And it would. The Marquess of Eversley was not for girls like Sophie. Uninteresting, unbeautiful. But in the darkness, she could pretend otherwise. And this night would keep her in memories for an eternity.

“What bits, in particular, Sophie?” He was at her ear again, his fingers stroking at the edge of her bodice, where her breasts strained for release against the too-tight lacing. “What has you curious?”

Her cheeks should have been flaming at the question, but the darkness made her bold. “All of it,” she said.

He laughed at the words. “No,” he said, moving his hand away, teasing her. “That’s not enough. Tell me, specifically.”

“I don’t know,” she said, the words coming on a wave of frustration. “Touch me again.”

“Where?”

Everywhere.

“Sophie,” he beckoned, like the devil at the door to hell.

She fought for thought. “A few years ago, I saw . . .” She trailed off, shocked by what she was about to tell him.

He stilled against her. “Don’t stop there, darling. What did you see?”

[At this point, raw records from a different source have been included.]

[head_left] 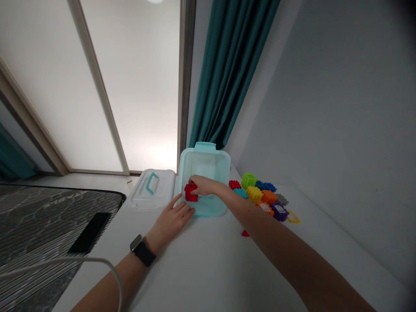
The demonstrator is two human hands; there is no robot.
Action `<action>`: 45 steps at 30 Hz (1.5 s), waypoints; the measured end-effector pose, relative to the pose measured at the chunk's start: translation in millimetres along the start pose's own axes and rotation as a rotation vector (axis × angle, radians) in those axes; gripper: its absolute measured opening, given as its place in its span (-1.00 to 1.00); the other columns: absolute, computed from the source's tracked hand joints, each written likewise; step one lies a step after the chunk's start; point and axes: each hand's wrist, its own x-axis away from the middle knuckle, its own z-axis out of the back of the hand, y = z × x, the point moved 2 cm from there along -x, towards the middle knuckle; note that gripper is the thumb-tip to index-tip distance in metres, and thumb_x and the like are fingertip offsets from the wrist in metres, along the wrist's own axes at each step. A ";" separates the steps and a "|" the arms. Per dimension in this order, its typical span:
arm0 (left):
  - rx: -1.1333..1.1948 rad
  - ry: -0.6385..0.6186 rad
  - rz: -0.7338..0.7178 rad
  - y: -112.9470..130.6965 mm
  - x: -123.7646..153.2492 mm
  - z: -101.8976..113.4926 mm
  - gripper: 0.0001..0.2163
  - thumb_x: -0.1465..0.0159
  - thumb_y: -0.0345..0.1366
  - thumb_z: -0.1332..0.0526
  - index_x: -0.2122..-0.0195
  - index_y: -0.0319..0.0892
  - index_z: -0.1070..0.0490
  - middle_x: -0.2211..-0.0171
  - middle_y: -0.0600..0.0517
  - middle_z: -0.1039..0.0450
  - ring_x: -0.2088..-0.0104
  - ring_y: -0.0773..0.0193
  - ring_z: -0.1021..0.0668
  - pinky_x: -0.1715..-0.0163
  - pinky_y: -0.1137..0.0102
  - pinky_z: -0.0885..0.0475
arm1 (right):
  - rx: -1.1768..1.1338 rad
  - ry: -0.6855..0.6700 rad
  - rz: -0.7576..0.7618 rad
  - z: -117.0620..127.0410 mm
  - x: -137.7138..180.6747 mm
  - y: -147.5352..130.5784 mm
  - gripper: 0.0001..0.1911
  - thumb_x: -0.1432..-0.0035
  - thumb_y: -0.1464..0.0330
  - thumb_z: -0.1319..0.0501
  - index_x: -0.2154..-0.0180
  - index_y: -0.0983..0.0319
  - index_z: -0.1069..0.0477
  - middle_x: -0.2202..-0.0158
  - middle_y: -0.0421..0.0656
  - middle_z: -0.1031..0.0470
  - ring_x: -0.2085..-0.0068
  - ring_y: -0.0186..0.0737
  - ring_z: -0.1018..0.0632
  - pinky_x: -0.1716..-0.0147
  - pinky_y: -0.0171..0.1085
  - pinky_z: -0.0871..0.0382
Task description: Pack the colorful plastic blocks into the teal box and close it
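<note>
My right hand (204, 185) reaches over a light teal plastic box (208, 210) and grips a red toothed block (191, 193) at the box's left side. With its fingers stretched out, my left hand (173, 220) rests at the near left corner of the box, just below the block. To the right of the box lies a pile of toothed blocks, among them a yellow block (254, 193), a green block (248, 180) and a purple block (280, 212). Part of a small red piece (245, 233) shows beside my right forearm.
A clear lid with a teal handle (150, 183) lies left of the box. A black phone (89, 232) sits at the left on a dark patterned surface. A white cable (107, 262) loops over my left forearm. Behind are a teal curtain (232, 73) and the right wall.
</note>
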 end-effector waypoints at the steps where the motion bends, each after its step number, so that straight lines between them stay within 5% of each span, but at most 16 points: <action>1: 0.005 0.008 0.008 -0.1 0.2 -0.5 -0.81 -0.38 -0.47 -0.12 0.06 -0.16 -0.44 0.28 0.04 -0.49 0.19 0.24 -0.55 -0.32 0.06 -0.15 | 0.004 0.010 0.008 -1.1 1.0 0.3 -0.64 -0.08 0.36 -0.34 0.05 0.29 -0.45 0.06 0.02 -0.56 0.11 -0.06 -0.56 0.19 -0.29 -0.37; 8: 0.007 0.046 0.036 -0.9 1.4 -1.6 -0.82 -0.36 -0.46 -0.13 0.09 -0.13 -0.46 0.29 0.06 -0.49 0.21 0.24 -0.55 -0.32 0.02 -0.10 | -0.045 0.098 -0.001 -11.0 10.3 7.2 -0.55 -0.15 0.35 -0.30 -0.09 0.28 -0.44 0.08 0.05 -0.54 0.08 -0.04 -0.55 0.13 -0.27 -0.37; 18: 0.022 0.068 0.047 -0.6 0.6 -0.8 -0.82 -0.36 -0.47 -0.12 0.11 -0.12 -0.46 0.30 0.06 -0.48 0.21 0.25 -0.54 -0.31 0.02 -0.11 | -0.245 0.300 -0.125 -22.2 7.3 9.9 -0.75 -0.23 0.41 -0.23 0.05 0.28 -0.52 0.09 0.02 -0.56 0.13 -0.12 -0.56 0.12 -0.29 -0.36; 24: 0.032 0.059 0.044 -1.1 -0.4 0.8 -0.81 -0.37 -0.46 -0.11 0.12 -0.12 -0.47 0.32 0.07 -0.47 0.23 0.26 -0.53 -0.31 0.03 -0.12 | -0.404 0.405 -0.270 -43.0 16.4 11.2 -0.69 -0.33 0.39 -0.08 -0.05 0.26 -0.44 0.03 0.02 -0.54 0.05 -0.15 -0.54 0.03 -0.27 -0.34; 34: 0.025 0.058 0.053 -1.1 0.1 -1.1 -0.82 -0.36 -0.45 -0.11 0.13 -0.12 -0.48 0.30 0.06 -0.48 0.22 0.24 -0.52 -0.30 0.03 -0.13 | -0.654 0.397 -0.434 -64.1 22.7 11.5 -0.47 -0.25 0.42 -0.05 -0.25 0.32 -0.21 0.15 -0.01 -0.58 0.21 -0.16 -0.57 0.15 -0.25 -0.39; 45: 0.048 0.047 0.055 -2.2 1.2 -1.9 -0.79 -0.32 -0.48 -0.15 0.10 -0.10 -0.48 0.29 0.06 -0.48 0.22 0.24 -0.52 -0.32 0.02 -0.09 | -0.835 0.379 -0.356 -73.9 22.3 6.3 -0.70 -0.18 0.40 -0.06 0.15 0.25 -0.53 0.25 -0.11 -0.62 0.23 -0.18 -0.57 0.27 -0.31 -0.40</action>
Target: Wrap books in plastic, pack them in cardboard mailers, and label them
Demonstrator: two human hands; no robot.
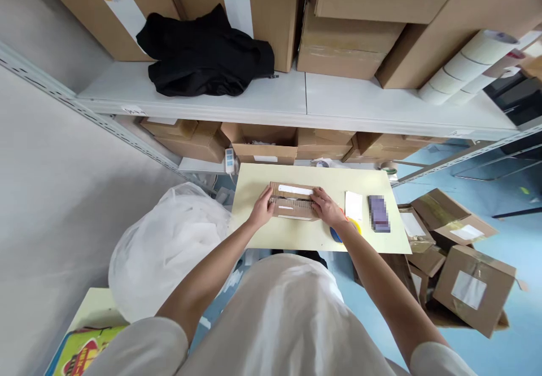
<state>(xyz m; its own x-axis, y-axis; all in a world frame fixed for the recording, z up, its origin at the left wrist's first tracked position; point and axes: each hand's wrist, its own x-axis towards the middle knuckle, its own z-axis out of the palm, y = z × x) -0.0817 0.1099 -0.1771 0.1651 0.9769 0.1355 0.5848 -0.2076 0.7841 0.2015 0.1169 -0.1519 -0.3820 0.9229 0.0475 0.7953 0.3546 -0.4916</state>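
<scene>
A small cardboard box (292,211) rests on the pale yellow table (271,237), with a dark gap running along the middle of its top flaps. My left hand (262,206) grips its left end, fingers on the upper edge and thumb lower down. At the right end my right hand (327,205) holds the box, fingertips over the top flap. Partly under my right wrist lies a tape roll or dispenser (337,235) in blue and yellow; my forearm hides some of it. A white paper slip (353,205) and a blurred purple item (379,214) lie further right.
Above the table's back edge runs a grey shelf (271,105) bearing large cartons (351,37), black cloth (207,54) and white label rolls (468,68). A big white plastic bag (165,246) bulges on the left. Several used cartons (474,285) are piled at the right.
</scene>
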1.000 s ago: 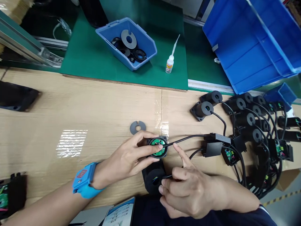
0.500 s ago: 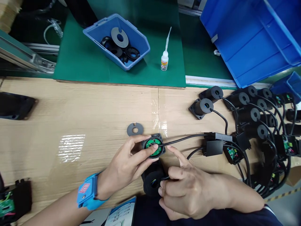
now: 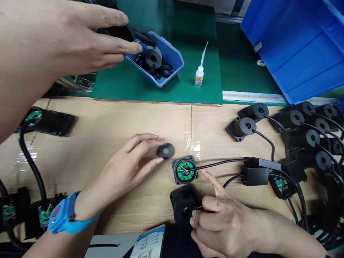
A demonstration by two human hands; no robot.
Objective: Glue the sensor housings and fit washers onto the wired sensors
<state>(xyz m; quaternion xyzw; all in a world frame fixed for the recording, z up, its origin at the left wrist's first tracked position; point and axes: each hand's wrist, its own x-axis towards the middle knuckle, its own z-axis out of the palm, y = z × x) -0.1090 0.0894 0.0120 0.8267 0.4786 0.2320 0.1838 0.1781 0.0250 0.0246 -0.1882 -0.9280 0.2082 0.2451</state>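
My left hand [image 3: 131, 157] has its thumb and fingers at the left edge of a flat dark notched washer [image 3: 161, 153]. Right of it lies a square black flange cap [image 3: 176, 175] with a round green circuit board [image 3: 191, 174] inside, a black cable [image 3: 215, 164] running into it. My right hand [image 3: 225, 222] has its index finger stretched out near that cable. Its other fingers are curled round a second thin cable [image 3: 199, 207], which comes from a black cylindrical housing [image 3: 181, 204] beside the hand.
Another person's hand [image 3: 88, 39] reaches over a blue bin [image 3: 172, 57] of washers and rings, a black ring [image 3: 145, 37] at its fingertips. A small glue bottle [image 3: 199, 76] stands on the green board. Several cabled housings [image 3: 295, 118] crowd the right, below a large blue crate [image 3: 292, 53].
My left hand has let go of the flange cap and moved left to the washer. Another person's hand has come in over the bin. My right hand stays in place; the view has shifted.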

“I stumbled upon a stable hand. And a maid.”

“Go on.”

She shook her head.

“Where were you?”

“Looking for a place to read.”

“Where?”

“It was raining, and cold. And my sisters were talking about balls and gowns and gossip . . . and the mews were warm and quiet.”

“What did you find there?” He kissed down her neck, long, lingering sucks that made it difficult to think.

“I was in the hayloft.”

“And the stable hand was there? With the maid?” There was something in his tone that she’d never heard in a man’s voice before. Something breathless. Like . . . excitement? The thought made her excited, as well. More excited. As though such a thing were possible.

“No,” she confessed. “They were in a stall.”

“And you looked?” His tongue swirled at the crest of her good shoulder.

“I didn’t mean to. I was only looking for a quiet place to read.”

“I do not judge you.” He licked—licked!—the skin between shoulder and dress, and she thought her breasts might break free of their bindings. “I simply want to imagine the full scenario. What did you see?”

“At first nothing,” she said. “I didn’t know they were there. If I had—”

“You never would have stayed. You’re too good a girl.”

“But once I heard them . . .”

He filled her silence. “Once you heard them, you couldn’t stop yourself.”

“Even girls get curious,” she defended herself.

“What did you see, Sophie?” His hand was moving now, over her thigh, toward her knee, the sound of it on the fabric of her skirts unsettling.

“I couldn’t see much at first. I was looking down over the edge of the hayloft. I saw the tops of their heads. They were kissing.”

His lips settled on hers, immediately lifting, leaving her quite desperate. “Like that?”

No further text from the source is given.